In the face of the impact of COVID-19, it is necessary to adjust the operation organization to reduce the load rate of metro trains, considering the interests of both passengers and corporations. At present, the existing epidemic prevention academic results of urban rail transit are all special operation diagrams designed for their own conditions by metro in COVID-19 risk places. Research on train plans and passenger flow control is mostly based on the normal environment, and there are few related studies on the impact of epidemic situations as a reference from theoretical aspects, such as models. Based on the above problems, this paper considers the requirements of metro COVID-19 prevention and control and proposes a collaborative determination method of metro train plan adjustment and passenger flow control, aiming to meet the travel demand while ensuring travel safety, improve the scientificity, accuracy and effectiveness of COVID-19 prevention, and provide a method reference for metro operation during the epidemic. The model and method are also applicable to other major public health events. To build the groundwork for the contributions of this paper, a literature review is provided in Section 1.2.

1.2. Related Literature

The global COVID-19 that broke out in 2020, and continues today, has disrupted normal production and life in many countries. In response to the impact of COVID-19 on the transportation industry, many scholars in the industry have conducted studies on issues in their fields.

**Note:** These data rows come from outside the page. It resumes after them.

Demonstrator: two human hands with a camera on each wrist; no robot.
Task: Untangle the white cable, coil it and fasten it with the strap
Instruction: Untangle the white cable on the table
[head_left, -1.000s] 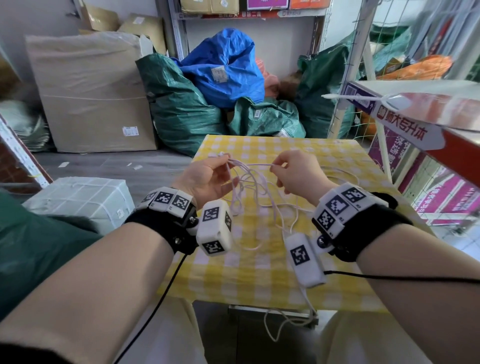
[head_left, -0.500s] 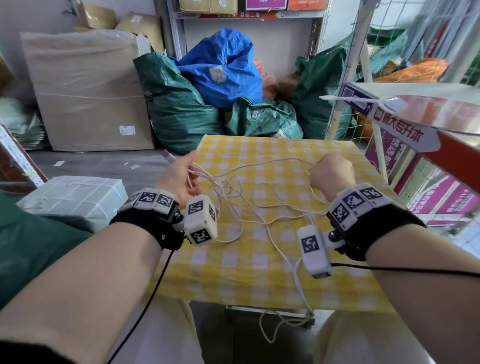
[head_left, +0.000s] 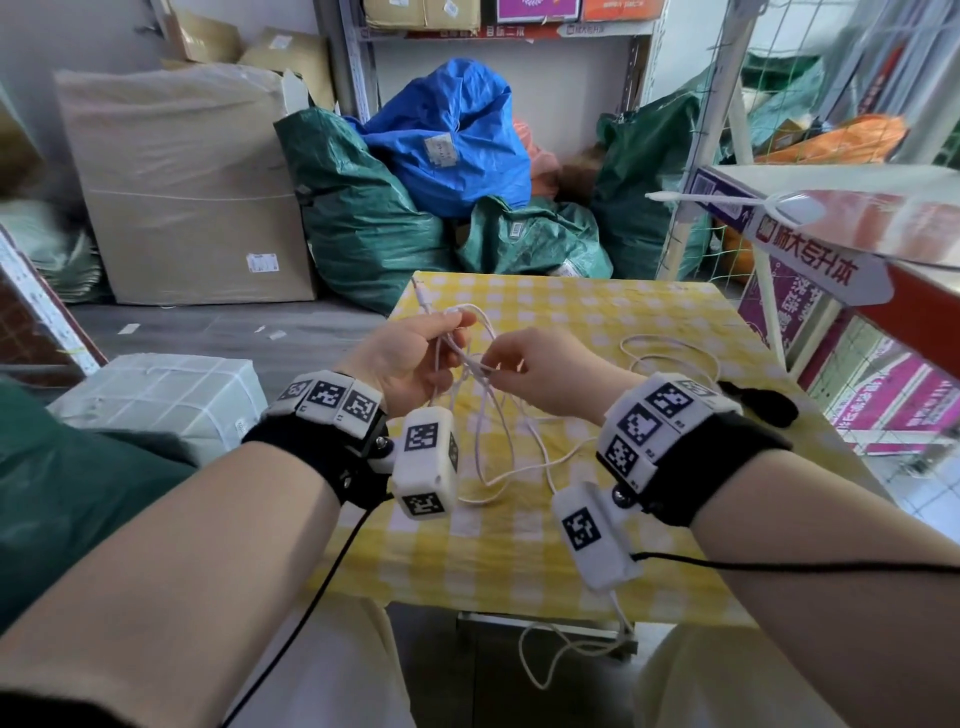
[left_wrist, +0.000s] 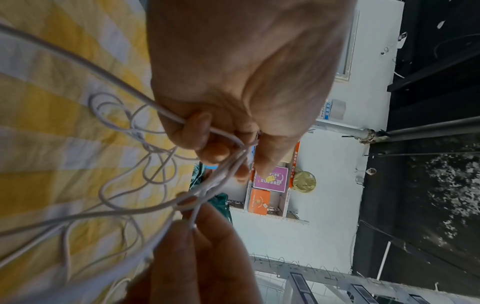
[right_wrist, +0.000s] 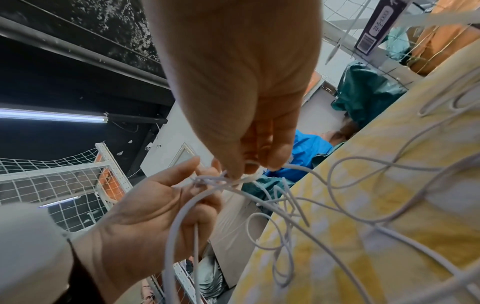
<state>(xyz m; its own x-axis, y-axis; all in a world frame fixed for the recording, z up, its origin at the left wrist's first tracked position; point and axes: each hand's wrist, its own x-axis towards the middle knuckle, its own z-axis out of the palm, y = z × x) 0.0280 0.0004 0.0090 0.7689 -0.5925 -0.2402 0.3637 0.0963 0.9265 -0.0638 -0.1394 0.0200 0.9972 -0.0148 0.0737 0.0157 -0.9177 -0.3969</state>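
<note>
The white cable (head_left: 500, 451) lies in loose tangled loops on the yellow checked table (head_left: 519, 551); one part hangs over the front edge. My left hand (head_left: 453, 335) holds several strands a little above the table, and a plug end (head_left: 422, 297) sticks out past its fingers. Close beside it, my right hand (head_left: 493, 370) pinches a strand at the same bunch. In the left wrist view the left fingers (left_wrist: 205, 133) curl round the cable (left_wrist: 124, 209). The right wrist view has the right fingertips (right_wrist: 275, 164) pinching the cable (right_wrist: 337, 162). A black strap (head_left: 768, 406) lies on the table at right.
Green sacks (head_left: 363, 208) and a blue sack (head_left: 452, 135) are piled behind the table, beside a large cardboard box (head_left: 182, 192). A shelf with a red and purple box (head_left: 810, 249) juts in at right. A wrapped parcel (head_left: 161, 395) sits on the floor at left.
Half a second ago my hands were spread apart with the cable stretched between them. They have come back together over the table's middle, and the loops hang slack again.
</note>
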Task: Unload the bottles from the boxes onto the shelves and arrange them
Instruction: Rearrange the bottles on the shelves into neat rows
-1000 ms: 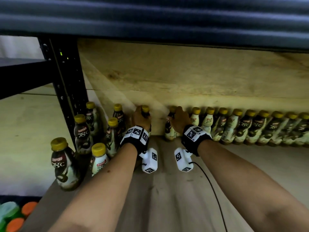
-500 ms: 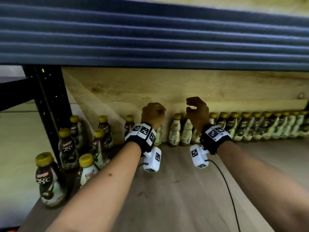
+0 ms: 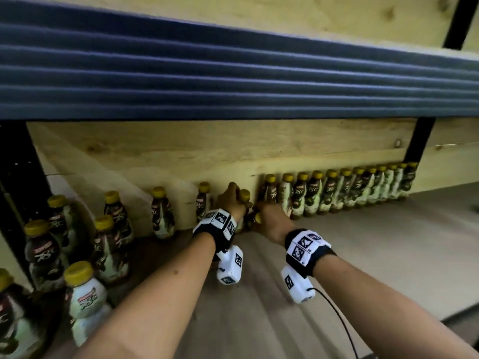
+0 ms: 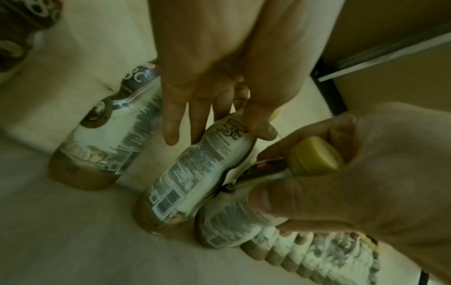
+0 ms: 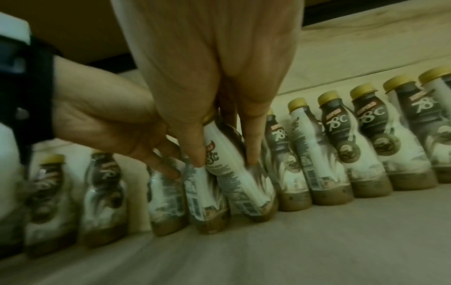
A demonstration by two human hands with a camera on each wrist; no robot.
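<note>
Both hands, left (image 3: 231, 200) and right (image 3: 269, 216), gripped tilted bottles (image 5: 234, 165) at shelf (image 3: 337, 255) back edge; a slip could've domino-toppled the row (image 3: 344, 190).

My hands (image 3: 234, 200) meet at the far wall of the shelf (image 3: 363, 255); a row of bottles (image 3: 337, 193) runs right, looser bottles (image 3: 108, 229) stand left, nearer me.
</note>
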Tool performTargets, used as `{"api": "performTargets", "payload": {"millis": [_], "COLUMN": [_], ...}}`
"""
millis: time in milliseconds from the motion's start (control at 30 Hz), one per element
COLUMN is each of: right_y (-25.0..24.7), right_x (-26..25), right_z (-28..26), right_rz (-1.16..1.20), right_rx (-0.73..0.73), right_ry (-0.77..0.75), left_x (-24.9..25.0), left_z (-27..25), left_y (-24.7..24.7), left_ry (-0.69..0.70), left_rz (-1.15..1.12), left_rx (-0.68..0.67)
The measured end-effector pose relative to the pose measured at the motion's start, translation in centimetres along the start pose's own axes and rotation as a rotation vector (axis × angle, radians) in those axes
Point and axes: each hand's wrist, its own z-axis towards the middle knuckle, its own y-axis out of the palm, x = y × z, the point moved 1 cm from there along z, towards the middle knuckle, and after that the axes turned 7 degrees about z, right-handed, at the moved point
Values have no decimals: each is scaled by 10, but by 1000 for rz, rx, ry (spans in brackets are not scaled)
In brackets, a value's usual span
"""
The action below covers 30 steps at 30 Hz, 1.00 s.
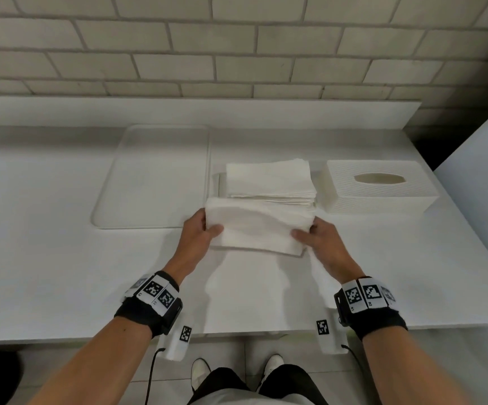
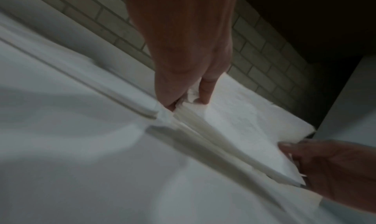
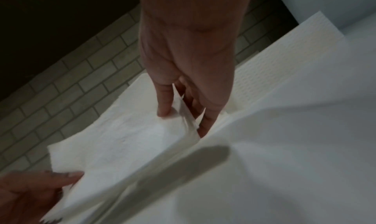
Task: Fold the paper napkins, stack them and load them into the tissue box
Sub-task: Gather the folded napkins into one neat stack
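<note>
A folded bundle of white paper napkins (image 1: 260, 229) is held above the white table between both hands. My left hand (image 1: 200, 232) grips its left end, thumb on top and fingers underneath. My right hand (image 1: 314, 238) grips the right end the same way. In the left wrist view my left thumb pinches the napkins (image 2: 234, 123), and in the right wrist view my right thumb presses on the napkins (image 3: 126, 140). Behind the bundle lies a stack of napkins (image 1: 269, 179). The white textured tissue box (image 1: 377, 188) with an oval slot stands right of that stack.
A shallow white tray (image 1: 137, 176) lies left of the stack. A brick wall rises behind the table (image 1: 47, 258). The table's near edge runs just behind my wrists, and a white panel stands at the far right.
</note>
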Motion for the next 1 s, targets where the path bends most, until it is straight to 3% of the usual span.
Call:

Hamidi et al. modeled the cumulative COVID-19 per capita infection rate in New York City using spatial lag models, found that crowding and average household size can greatly influence the spread of the virus, and suggested that policymakers should pay particular attention to neighborhoods with a high proportion of crowded households and these destinations during the early stages of pandemics [11]. Zhou et al. developed a Susceptible-Exposed-Infectious-Removed (SEIR)-based model to simulate the spread of infectious diseases in the Tianyi metro station in Ningbo, China, performed sensitivity analysis on the parameters of the model and found that a higher contact rate, infectivity, and average illness duration were associated with higher numbers of infections [12]. Jin et al. constructed a PageRank algorithm-based risk model to accurately identify the key nodes of epidemic prevention and control in subway space, and the results of the case study showed that high-risk level spatial nodes are identified, including stairs, escalators, and platform transfers, which need to be focused on [13]. Seong et al. evaluated the correlations between subway use density and the activity of the influenza epidemic or COVID-19 pandemic using a time-series regression method [14]. Zhang et al. used a Bayesian network model to evaluate the operation risk of Chongqing Rail Transit in China under COVID-19 and constructed a risk assessment system based on the indicators of business risk, emergency management risk, passenger risk and public safety management risk [15]. Yang et al. studied the optimization of cold-chain emergency material distribution routes under COVID-19 and proposed a multidimensional robust optimization model to solve the problem of dispatching materials to medical treatment institutions in various disaster areas [16].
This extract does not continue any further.